Esto es todo un reto, incluso para las mujeres españolas, imagina para las mujeres migrantes…

¿Qué tipo de violencias sufren principalmente las mujeres con adicciones?

De entrada la violencia estructural, por todo lo que contaba antes de cómo están diseñados los programas y recursos. También la violencia social por el rechazo, por el estigma que sufren, por la falta de empatía hacia ellas, por el sentimiento de culpabilidad que tienen… Violencia machista, por supuesto. No podemos olvidar que más del 80% de las mujeres con adicciones han sufrido violencia machista. Esto es uno de los motivos por los que nos parece que debe de haber recursos específicos para ellas.

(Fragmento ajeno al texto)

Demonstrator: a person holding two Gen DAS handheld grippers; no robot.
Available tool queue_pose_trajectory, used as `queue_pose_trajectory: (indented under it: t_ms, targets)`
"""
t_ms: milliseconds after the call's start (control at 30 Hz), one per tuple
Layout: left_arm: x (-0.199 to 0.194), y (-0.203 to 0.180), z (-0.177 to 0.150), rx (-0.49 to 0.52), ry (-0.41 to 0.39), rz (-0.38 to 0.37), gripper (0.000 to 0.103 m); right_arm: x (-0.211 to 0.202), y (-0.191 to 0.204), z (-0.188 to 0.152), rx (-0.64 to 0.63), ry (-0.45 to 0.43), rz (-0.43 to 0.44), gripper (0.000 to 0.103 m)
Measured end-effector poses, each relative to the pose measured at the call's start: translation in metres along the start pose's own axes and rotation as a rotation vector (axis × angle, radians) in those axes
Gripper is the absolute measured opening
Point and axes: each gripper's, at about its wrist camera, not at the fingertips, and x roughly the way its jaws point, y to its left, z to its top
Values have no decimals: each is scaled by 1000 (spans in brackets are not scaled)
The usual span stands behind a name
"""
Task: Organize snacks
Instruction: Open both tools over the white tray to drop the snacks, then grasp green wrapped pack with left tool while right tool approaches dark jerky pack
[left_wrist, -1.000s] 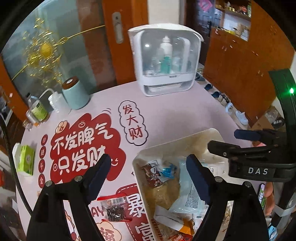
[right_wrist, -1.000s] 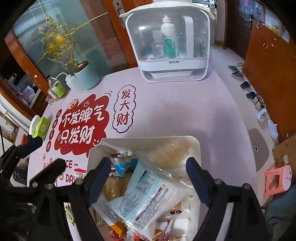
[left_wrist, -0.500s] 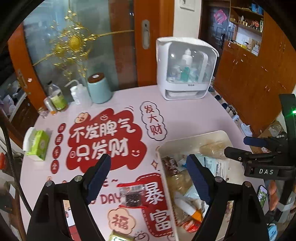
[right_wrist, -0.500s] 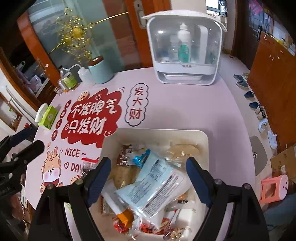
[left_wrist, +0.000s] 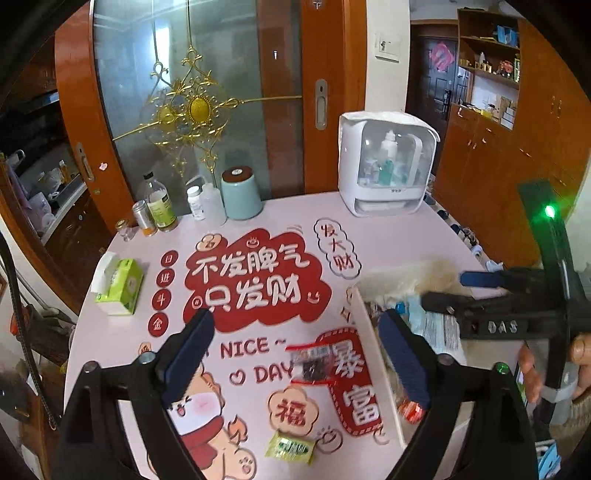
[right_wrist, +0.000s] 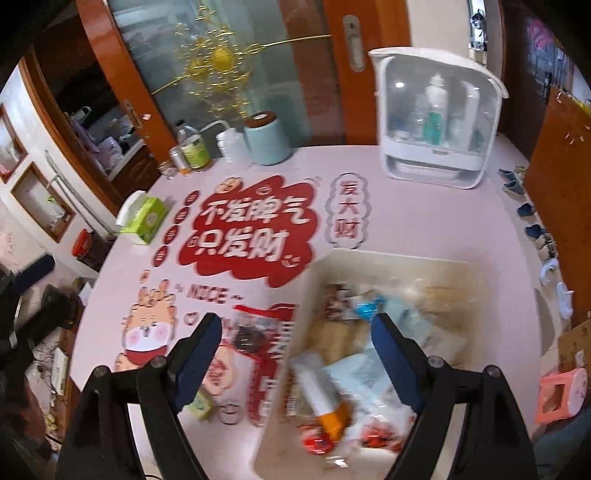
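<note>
A white bin (right_wrist: 399, 260) full of snack packets stands on the pink table; it also shows in the left wrist view (left_wrist: 364, 314) at the right. A clear red-edged packet of dark snacks (left_wrist: 312, 363) lies on the table just left of the bin, also in the right wrist view (right_wrist: 255, 328). A small yellow-green packet (left_wrist: 290, 448) lies nearer the front edge. My left gripper (left_wrist: 295, 354) is open and empty above the red-edged packet. My right gripper (right_wrist: 295, 354) is open and empty above the bin's left wall; it shows from the side in the left wrist view (left_wrist: 472, 291).
A white cabinet with bottles (left_wrist: 388, 166) stands at the back right. A teal canister (left_wrist: 240, 194), several bottles (left_wrist: 159, 205) and a green tissue box (left_wrist: 118, 286) sit at the back left. A pink stool (right_wrist: 561, 391) and shoes are on the floor at right.
Both grippers have pulled back and up, so more of the table shows. The left view now takes in the yellow-green packet. Both stay open and empty.
</note>
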Motion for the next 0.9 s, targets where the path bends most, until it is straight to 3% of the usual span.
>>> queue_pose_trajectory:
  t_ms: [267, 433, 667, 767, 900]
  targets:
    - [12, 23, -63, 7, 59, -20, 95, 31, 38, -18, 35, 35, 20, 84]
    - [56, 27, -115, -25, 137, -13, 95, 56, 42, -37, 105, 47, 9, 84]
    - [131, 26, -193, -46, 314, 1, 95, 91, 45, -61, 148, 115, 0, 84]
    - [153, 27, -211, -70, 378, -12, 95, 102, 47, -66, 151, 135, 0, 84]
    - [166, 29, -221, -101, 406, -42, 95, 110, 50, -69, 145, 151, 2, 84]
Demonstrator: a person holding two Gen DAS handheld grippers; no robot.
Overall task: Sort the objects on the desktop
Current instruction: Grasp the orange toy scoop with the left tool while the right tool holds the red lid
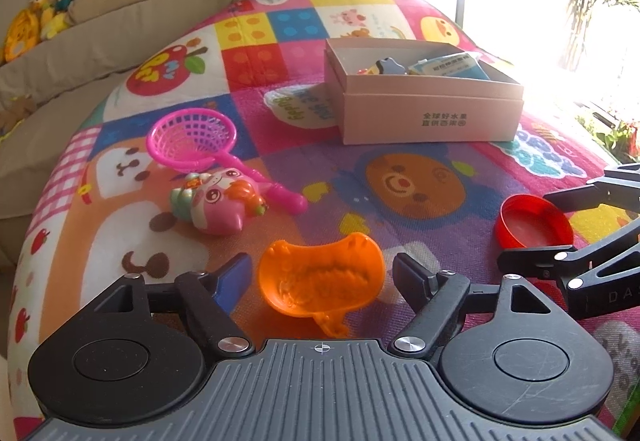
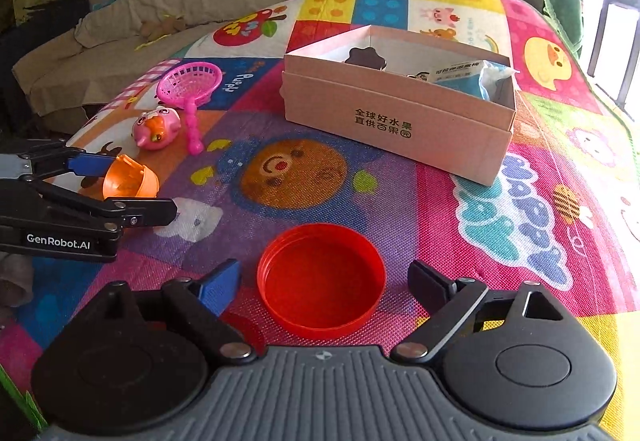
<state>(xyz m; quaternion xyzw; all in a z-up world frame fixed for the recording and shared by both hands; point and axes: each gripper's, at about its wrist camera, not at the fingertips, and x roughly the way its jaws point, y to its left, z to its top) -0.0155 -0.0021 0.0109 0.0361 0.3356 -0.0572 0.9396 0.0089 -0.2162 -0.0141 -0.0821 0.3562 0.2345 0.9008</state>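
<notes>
1. The left gripper (image 1: pixel 322 277) stands open around the orange toy scoop (image 1: pixel 320 275), which lies on the play mat (image 1: pixel 440 249) between the two pads; a gap shows on each side, so nothing is held.
2. The right gripper (image 2: pixel 322 283) is likewise open, its jaws straddling the red lid (image 2: pixel 322 279), which rests rim-up on the mat with clear space at both pads.
3. The step in hand looks like a paired pickup, each tool lined up on its own piece; the next move calls for closing squarely on the rims without tipping them.
4. Farther left lie the pink fish toy (image 1: pixel 218 201) and, just behind it, the pink net (image 1: pixel 192 139), both unsorted.
5. Beyond sits the cardboard box (image 1: pixel 432 113), already holding a few items, the likely destination.
</notes>
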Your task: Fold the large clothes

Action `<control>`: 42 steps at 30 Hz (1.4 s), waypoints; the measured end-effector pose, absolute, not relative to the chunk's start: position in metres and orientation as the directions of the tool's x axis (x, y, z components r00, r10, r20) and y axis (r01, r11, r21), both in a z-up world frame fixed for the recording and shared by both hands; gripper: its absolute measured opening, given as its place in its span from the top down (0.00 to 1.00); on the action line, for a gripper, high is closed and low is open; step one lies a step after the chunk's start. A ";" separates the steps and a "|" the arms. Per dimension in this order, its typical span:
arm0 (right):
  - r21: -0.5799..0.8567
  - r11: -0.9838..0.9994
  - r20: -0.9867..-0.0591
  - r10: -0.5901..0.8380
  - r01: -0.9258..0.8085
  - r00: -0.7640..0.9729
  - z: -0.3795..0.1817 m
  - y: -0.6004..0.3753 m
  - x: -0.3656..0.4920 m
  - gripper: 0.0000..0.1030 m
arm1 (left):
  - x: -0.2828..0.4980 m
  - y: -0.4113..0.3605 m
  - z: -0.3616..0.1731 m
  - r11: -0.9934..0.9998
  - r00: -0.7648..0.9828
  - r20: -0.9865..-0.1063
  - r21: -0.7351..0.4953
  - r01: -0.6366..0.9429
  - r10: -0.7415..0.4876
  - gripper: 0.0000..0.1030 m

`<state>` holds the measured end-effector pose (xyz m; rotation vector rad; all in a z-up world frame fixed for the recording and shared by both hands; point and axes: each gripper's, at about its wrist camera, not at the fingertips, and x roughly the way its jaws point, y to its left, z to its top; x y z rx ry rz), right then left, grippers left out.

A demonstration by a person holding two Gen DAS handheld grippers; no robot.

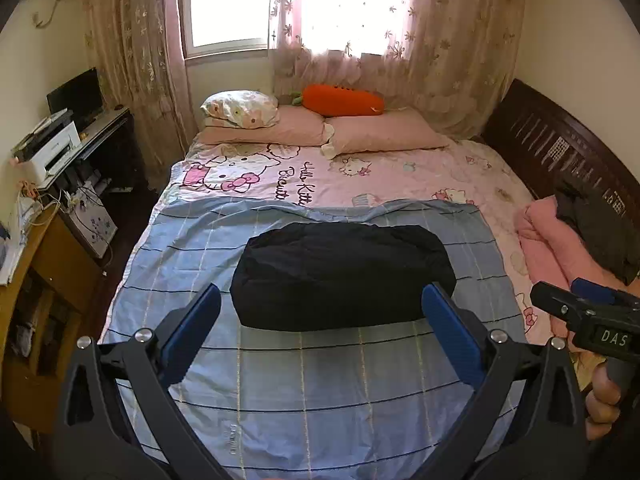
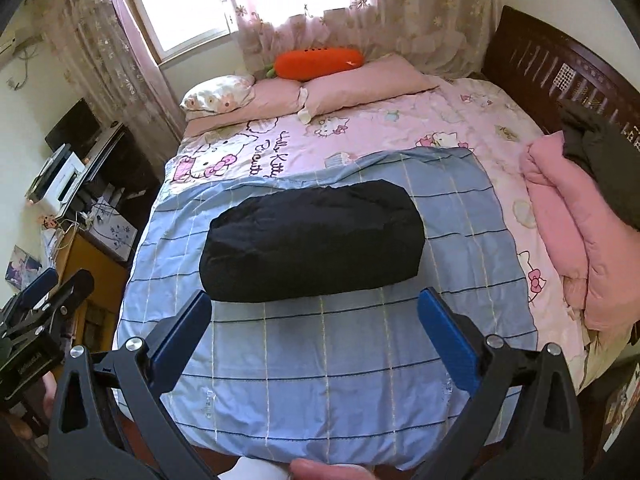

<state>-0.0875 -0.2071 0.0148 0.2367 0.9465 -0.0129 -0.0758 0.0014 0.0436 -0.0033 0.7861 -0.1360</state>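
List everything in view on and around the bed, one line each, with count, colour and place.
folded garment: one, black, middle of the blue sheet
checked sheet: one, light blue with dark lines, near half of the bed
bedspread: one, pink with cartoon cats, under the sheet
pillows: two pink, head of the bed; one floral on the left pink one
carrot cushion: one, orange, behind the pillows
pink padded garment: one, right bed edge, dark clothing on top
headboard: one, dark wood, right side
printer: one, white, desk at left
monitor: one, black, same desk
left gripper: open, empty
right gripper: open, empty
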 end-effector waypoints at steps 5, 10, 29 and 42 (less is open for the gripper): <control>0.194 0.974 -0.809 0.093 0.114 0.580 0.015 -0.204 -0.089 0.01 | -0.072 0.006 0.041 0.990 0.686 -0.714 -0.086 0.115 -0.142 0.02; 0.227 0.966 -0.810 0.116 0.125 0.576 0.015 -0.207 -0.087 0.01 | -0.074 0.006 0.038 0.991 0.694 -0.708 -0.067 0.117 -0.130 0.02; 0.191 0.976 -0.820 0.099 0.106 0.564 0.008 -0.196 -0.087 0.01 | -0.082 0.006 0.032 0.990 0.692 -0.709 -0.073 0.119 -0.135 0.02; 0.194 0.976 -0.821 0.105 0.102 0.561 0.005 -0.191 -0.085 0.01 | -0.084 0.006 0.028 0.990 0.686 -0.714 -0.081 0.115 -0.138 0.02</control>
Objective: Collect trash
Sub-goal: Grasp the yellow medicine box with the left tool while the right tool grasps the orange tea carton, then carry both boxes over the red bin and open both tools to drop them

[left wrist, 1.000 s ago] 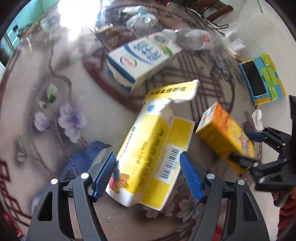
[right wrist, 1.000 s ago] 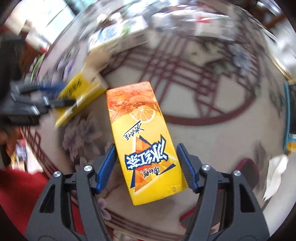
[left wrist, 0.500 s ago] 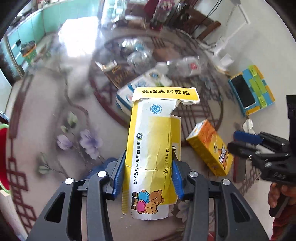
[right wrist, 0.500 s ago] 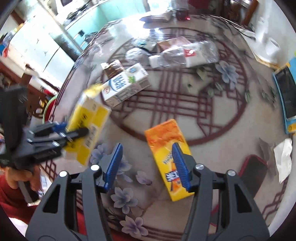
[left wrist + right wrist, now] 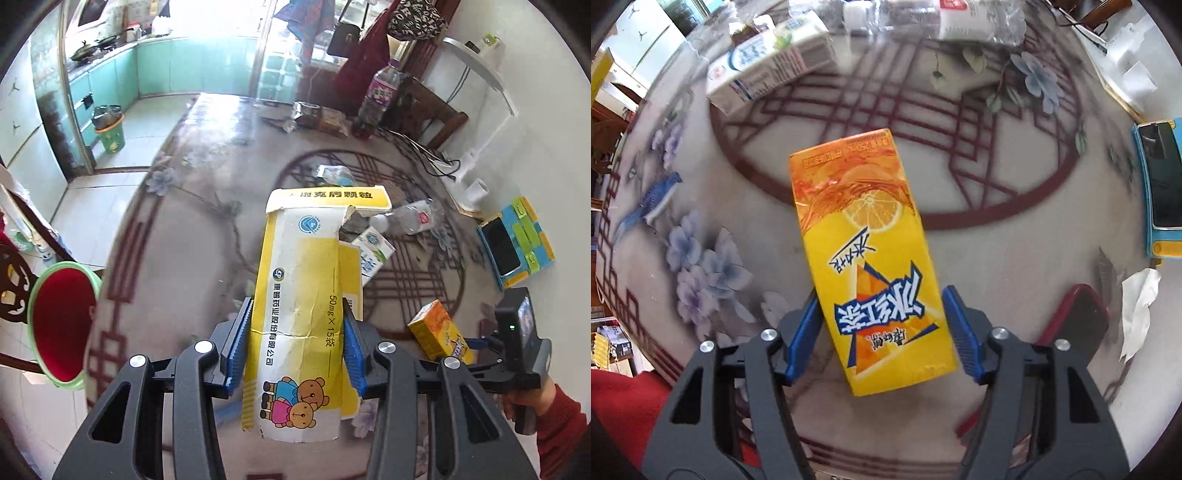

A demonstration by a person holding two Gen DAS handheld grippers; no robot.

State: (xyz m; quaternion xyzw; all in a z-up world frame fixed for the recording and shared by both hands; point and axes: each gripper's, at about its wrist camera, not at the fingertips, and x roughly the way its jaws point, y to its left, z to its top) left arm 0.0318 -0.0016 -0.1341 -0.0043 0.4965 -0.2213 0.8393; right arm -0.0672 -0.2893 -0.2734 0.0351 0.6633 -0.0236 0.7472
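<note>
My left gripper [image 5: 297, 341] is shut on a torn yellow and white medicine box [image 5: 306, 295] and holds it upright above the table. My right gripper [image 5: 882, 332] is open around an orange iced tea carton [image 5: 871, 254] that lies flat on the table; the left pad touches it and the right pad stands a little apart. The carton [image 5: 439, 332] and the right gripper [image 5: 480, 354] also show in the left wrist view at the right. A green bin with a red liner [image 5: 61, 321] stands off the table's left edge.
A white and blue milk carton [image 5: 768, 59], a crushed clear bottle [image 5: 945, 18] and plastic wrappers [image 5: 332, 173] lie farther back. A phone in a blue and yellow case [image 5: 513, 243], a red phone [image 5: 1075, 317] and a tissue [image 5: 1137, 306] lie at the right.
My left gripper shut on the medicine box and lifted it off the table. My right gripper pulled back, then came down around the iced tea carton again.
</note>
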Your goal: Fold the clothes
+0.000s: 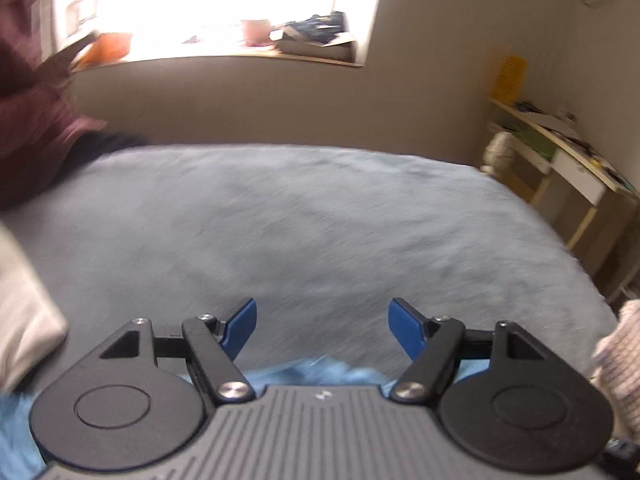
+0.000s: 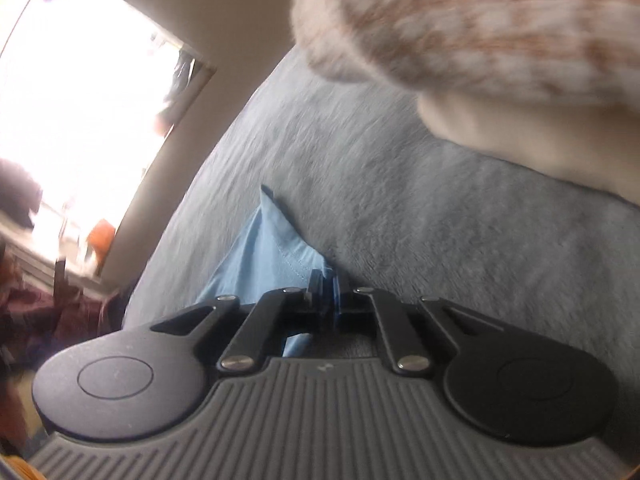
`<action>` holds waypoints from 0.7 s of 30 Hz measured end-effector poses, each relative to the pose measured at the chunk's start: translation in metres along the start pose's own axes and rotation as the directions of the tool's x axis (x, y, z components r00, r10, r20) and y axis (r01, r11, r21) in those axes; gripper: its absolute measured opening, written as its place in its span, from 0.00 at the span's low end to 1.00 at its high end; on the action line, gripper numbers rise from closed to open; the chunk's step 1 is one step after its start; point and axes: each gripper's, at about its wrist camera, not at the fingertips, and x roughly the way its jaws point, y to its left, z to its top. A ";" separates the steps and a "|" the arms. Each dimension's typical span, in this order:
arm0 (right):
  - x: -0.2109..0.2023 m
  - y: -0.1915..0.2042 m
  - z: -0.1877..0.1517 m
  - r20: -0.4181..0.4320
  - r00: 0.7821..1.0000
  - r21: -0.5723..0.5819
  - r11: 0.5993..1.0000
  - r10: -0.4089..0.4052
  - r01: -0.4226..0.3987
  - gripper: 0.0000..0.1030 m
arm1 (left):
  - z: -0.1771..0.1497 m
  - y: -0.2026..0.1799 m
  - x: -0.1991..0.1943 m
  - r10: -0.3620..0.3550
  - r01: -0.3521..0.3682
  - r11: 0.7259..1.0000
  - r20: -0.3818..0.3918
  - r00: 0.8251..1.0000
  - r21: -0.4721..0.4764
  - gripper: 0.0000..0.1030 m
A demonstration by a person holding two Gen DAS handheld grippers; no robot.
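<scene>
Pinching the light-blue garment (image 2: 276, 248) in my right gripper (image 2: 326, 292), my left gripper (image 1: 322, 326) spread empty over the bed (image 1: 280, 220); folding looks unfinished.

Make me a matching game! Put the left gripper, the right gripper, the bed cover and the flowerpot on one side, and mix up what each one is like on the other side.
Things:
1. left gripper
2. right gripper
3. bed cover
4. flowerpot

What they are like:
A. on the windowsill
B. grey-blue and fuzzy
C. open, nothing between its fingers
D. shut on the blue shirt

Pairs: 1-C, 2-D, 3-B, 4-A
</scene>
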 end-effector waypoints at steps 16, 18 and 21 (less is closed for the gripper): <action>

Luego, el propio contexto del consumo ya es un contexto violento, que por el hecho de ser mujer se agrava.

¿Cree que la sociedad está realmente preparada para hablar de adicciones sin estigmatizar a las mujeres?

Aquí me cuesta ser más optimista. Yo creo que la sociedad está abriéndose un poco a conocer estas situaciones. Como decía antes, el consumo de las mujeres está mucho más oculto y todo lo que está oculto tiende a estigmatizarse porque nos produce rechazo. Y esto sigue pasando, en el caso de las mujeres más todavía.

La verdad que no se cuánto podemos tardar en que la sociedad esté preparada. Siempre digo que con poquito vamos avanzando, pero no es fácil.

Antes comentaba que uno de los avances es que se están adaptando los modelos a perspectiva de género. Desde que comenzaste a trabajar, ¿ha notado algún otro avance sustancial en materia de igualdad?

Creo que sí. Personalmente, yo he avanzado en deconstruirme a mí misma y quiero pensar que ese es el modelo de muchas personas.

Hemos avanzado en esta materia, aunque eso no quiere decir que no nos quede mucho por hacer. Yo creo que el tema de la igualdad está en el horizonte, empiezan a haber estudios que ponen a la mujer en el centro en relación con las adicciones.

Para cerrar, en este 8M, ¿qué mensaje le gustaría lanzar a las mujeres que hoy están atravesando un proceso de adicción y quizás no se atreven a pedir ayuda?

Si no se atreven a pedir ayuda es muy difícil. El mensaje es que se atrevan, aunque se aun pasito cortito. Que tienen el mismo derecho que tiene cualquier otra persona a intentar mejorar su vida, su situación, si quieren dejar las drogas como si no. Hay programas que no exigen un abandono absoluto de las drogas.

Les diría que las van a escuchar, las van a ayudar. Tenemos recursos y profesionales que están preocupadas por ellas. Es un proceso «un poquito durillo», porque se tienen que trabajar muchas cosas, pero hay magníficas profesionales que las van a ayudar en lo que necesiten.